Ein anderer Traum, den das Kind einige Male träumte, war der vom Jesuskind. Es lag in der Wiege, frisch und rosa, wie neugeboren, aber doch mit einer gewissen seinem Status entsprechenden Eleganz. Kaum schaute das träumende Kind näher hin, taten sich im Gesicht des Baby-Jesus Löcher auf. Löcher, aus denen dünne Schlangen krochen. Je länger es hinschaute, desto mehr Schlangen krochen durch das Baby, das in der Wiege lag, in der Wiege wuchs, bis es ein heranwachsender Jesus war, von überall her krochen stets mehr Schlangen in den heranwachsenden Jesus, bohrten Loch um Loch, bis man nicht mehr sah, wer er gewesen war.

Die junge Frau lag in ihrem Zimmer und schlief. Das Zimmer war Teil einer Wohngemeinschaft, was bedeutete, dass sich vier Leute eine Küche und ein Klo teilten. In der Nacht, um die es geht, träumte sie nichts, schlief tief und sehr müde, als sie unversehens erwachte und merkte, dass sie nicht allein im Bett war. Jemand anderer war da, nein, zwei andere. Sie war so schläfrig, dass sie kaum die Augen aufbrachte, um nachzusehen, wer es war. Eine der beiden erkannte sie. Es war die bulgarische Mitbewohnerin. Sie hatte dunkelbraunes halblanges Haar, erzählte viel, lachte viel und machte sich wenig offensichtliche Sorgen. Unoffensichtliche Sorgen machte sie sich vermutlich schon, aber die teilte sie mit keiner Gesellschaft. In Abständen von fünf oder sechs Tagen trafen sich die Bulgarin und ihre Freundinnen in der Küche der Wohngemeinschaft und tranken eine Flasche Wodka leer. Hallo oder etwas Ähnliches flüsterte die Bulgarin, als sie merkte, dass die junge Frau halbwach wurde. Sie flüsterte nichts zurück. Sie war zu müde, um irgendetwas zu unternehmen. Zu müde, um Personen aus ihrem Bett zu vertreiben, die sie nicht hereingebeten hatte. Sie schlief gerne alleine. Deshalb hatte sie ein großes Bett, groß genug für drei. Die Anwesenheit der zwei anderen war nicht unangenehm. Sie zerrten nicht an der Decke, schnarchten nicht, rochen nur ganz wenig nach Alkohol, außerdem nach einem Parfüm, das sie mochte. Fast hätte sie sie nicht bemerkt, wäre sie nicht zufällig wach geworden. Warm waren sie.

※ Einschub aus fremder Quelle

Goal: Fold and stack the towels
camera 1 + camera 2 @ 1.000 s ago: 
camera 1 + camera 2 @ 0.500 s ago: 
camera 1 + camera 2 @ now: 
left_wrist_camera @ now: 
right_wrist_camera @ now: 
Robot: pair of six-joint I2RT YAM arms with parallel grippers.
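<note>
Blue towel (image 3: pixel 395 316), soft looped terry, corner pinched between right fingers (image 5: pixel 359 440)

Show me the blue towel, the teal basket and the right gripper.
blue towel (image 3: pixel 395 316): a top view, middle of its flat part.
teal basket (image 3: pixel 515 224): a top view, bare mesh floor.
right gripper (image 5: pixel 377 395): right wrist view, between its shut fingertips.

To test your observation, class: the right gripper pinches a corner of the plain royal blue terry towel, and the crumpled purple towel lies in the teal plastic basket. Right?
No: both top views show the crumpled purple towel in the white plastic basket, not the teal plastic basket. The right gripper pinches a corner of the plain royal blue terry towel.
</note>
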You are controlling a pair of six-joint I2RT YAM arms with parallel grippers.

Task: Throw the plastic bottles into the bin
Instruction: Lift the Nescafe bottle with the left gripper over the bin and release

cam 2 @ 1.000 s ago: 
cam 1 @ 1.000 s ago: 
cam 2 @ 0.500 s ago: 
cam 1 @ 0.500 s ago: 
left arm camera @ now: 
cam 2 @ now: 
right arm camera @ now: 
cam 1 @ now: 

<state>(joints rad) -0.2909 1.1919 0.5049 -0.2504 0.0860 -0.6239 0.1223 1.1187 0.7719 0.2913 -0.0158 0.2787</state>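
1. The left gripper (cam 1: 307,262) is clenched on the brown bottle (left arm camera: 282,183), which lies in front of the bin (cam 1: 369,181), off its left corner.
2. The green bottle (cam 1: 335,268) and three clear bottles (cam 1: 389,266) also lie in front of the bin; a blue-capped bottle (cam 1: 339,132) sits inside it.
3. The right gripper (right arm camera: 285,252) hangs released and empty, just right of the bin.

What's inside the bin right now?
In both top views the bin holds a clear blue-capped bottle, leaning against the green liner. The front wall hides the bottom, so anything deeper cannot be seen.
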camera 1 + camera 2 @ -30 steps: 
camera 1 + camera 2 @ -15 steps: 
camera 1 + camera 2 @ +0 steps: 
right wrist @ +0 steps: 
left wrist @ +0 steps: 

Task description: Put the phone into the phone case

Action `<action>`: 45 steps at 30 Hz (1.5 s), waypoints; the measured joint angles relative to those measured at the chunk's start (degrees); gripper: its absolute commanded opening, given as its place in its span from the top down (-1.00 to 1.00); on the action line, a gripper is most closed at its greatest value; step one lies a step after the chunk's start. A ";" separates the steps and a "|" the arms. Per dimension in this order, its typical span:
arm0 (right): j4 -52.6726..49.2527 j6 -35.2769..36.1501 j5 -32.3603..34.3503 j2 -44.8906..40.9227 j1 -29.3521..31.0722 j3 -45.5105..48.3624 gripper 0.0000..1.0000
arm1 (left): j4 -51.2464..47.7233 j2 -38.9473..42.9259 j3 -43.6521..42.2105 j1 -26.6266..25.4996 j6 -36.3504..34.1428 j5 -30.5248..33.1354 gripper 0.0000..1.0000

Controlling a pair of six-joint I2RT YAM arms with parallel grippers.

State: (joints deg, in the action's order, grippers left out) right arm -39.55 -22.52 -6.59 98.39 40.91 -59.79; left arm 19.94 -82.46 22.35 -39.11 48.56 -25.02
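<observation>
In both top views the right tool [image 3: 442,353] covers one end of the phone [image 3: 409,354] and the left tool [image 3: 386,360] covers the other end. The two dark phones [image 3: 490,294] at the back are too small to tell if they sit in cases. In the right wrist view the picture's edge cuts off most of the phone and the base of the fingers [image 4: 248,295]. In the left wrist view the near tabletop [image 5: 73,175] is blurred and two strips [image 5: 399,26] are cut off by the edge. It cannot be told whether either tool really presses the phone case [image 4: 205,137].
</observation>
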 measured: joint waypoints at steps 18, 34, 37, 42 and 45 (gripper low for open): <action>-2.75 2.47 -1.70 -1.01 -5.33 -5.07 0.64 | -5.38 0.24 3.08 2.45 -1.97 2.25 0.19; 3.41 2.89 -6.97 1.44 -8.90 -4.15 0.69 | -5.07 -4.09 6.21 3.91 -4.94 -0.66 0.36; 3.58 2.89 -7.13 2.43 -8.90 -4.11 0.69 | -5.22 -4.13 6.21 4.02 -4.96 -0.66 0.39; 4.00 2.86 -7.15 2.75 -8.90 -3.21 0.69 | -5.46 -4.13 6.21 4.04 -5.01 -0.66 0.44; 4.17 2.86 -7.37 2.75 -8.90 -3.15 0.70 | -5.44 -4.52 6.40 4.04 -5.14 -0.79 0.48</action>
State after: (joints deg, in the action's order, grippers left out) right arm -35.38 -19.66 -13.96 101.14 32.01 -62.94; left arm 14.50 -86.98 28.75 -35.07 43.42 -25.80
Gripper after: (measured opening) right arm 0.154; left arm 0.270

Einige Monate später zog sie aus der Wohnung aus, wusste nicht, wohin mit dem Bett, das ein Sofa werden konnte, wenn man wollte, verdammt schwer und unhandlich. Sie stellte das Bett auf den Lastwagen eines Bekannten und fuhr es um die Ecke, in den Hof eines anderen Häuserblocks, wo sie das Bett als Sofa neben die Mülltonnen stellte. ■

("Die Presse", Print-Ausgabe, 24.05.2008)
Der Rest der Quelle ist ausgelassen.